Lyudmila Petrushevskaya
Lyudmila Petrushevskaya | |
|---|---|
In New York City, November 2009. | |
| Born | 26 May 1938 Moscow, Russian SFSR, Soviet Union |
| Nationality | Russian |
| Citizenship | Russia |
| Alma mater | Moscow State University |
| Genre | Fiction, drama, film, songwriting, singing, visual arts |
Lyudmila Stefanovna Petrushevskaya (Russian: Людмила Стефановна Петрушевская; born 26 May 1938) is a Russian writer, novelist and playwright. She began her career writing short stories and plays, which the Soviet government often censored and published several well-respected prose works following perestroika.

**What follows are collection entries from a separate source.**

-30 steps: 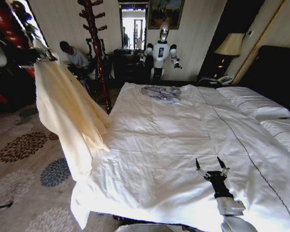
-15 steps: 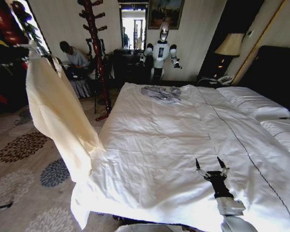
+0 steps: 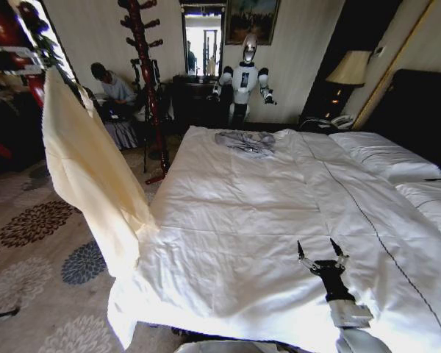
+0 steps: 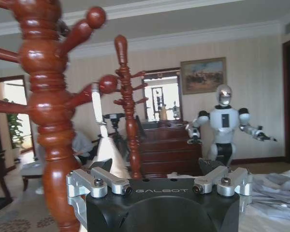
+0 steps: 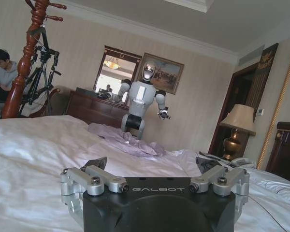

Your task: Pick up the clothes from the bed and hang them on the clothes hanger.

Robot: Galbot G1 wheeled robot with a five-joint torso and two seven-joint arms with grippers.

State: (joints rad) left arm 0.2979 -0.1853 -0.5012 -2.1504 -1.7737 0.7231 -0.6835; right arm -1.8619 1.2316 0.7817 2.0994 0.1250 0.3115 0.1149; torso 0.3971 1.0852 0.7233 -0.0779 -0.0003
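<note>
The cream-yellow garment point(image 3: 92, 169) hangs in the air off the bed point(image 3: 279, 220), at about 9 o'clock in the head view, with its top corner high near the left edge and its lower folds touching the corner of the white duvet. In the left wrist view the left tool point(image 4: 159, 181) is raised just beside a reddish-brown wooden coat stand point(image 4: 50, 106), and a pale strip of the garment point(image 4: 106, 145) shows behind one finger; I cannot tell if this tool is wide, narrow, or holding something. The right tool point(image 3: 321, 254) rests low over the duvet at about 5 o'clock, well apart from the garment, its two fingers spread wide with nothing between them. A smaller grey-blue garment point(image 3: 245, 141) lies crumpled on the far part of the bed at about 12 o'clock. A second coat stand point(image 3: 148, 81) is upright on the floor beyond the bed's far left corner.
</note>
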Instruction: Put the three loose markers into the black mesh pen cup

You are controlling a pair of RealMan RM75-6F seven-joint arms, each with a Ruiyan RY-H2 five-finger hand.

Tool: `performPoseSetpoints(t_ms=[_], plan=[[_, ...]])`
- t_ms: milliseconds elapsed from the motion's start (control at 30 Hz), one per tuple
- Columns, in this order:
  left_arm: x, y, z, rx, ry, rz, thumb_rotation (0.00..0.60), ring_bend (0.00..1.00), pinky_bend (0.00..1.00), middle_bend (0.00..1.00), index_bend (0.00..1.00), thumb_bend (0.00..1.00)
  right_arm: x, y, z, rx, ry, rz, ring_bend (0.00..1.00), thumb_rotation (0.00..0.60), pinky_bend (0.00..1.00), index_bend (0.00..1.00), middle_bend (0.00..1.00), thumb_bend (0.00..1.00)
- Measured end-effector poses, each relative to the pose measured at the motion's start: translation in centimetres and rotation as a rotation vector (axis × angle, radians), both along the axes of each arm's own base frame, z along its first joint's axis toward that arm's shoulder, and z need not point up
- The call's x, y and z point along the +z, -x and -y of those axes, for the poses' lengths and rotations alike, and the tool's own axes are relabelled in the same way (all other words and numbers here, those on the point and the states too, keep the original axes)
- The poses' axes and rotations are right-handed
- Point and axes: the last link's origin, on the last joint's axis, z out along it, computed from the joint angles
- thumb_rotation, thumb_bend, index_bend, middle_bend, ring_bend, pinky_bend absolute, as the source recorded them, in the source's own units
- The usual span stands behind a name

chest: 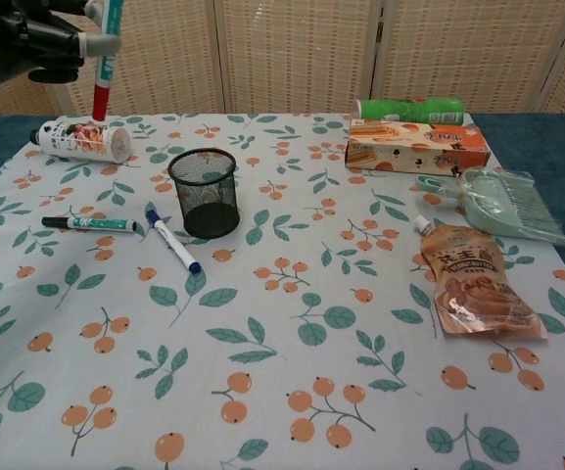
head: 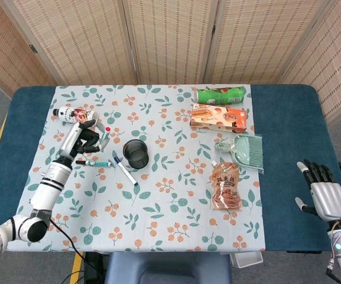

She is best known for her plays, novels, The Time: Night, and collections of short stories, notably There Once Lived a Woman Who Tried to Kill Her Neighbor's Baby. In 2017, she published a memoir, The Girl from the Metropol Hotel. She is considered one of Russia's premier living literary figures, having been compared in style to Anton Chekhov and in influence to Aleksandr Solzhenitsyn. Her works have won several accolades, including the Russian Booker Prize, the Pushkin Prize, and the World Fantasy Award.
Her creative interests and successes are wide-ranging, as she is also a singer and has worked in film animation, screenwriting, and painting.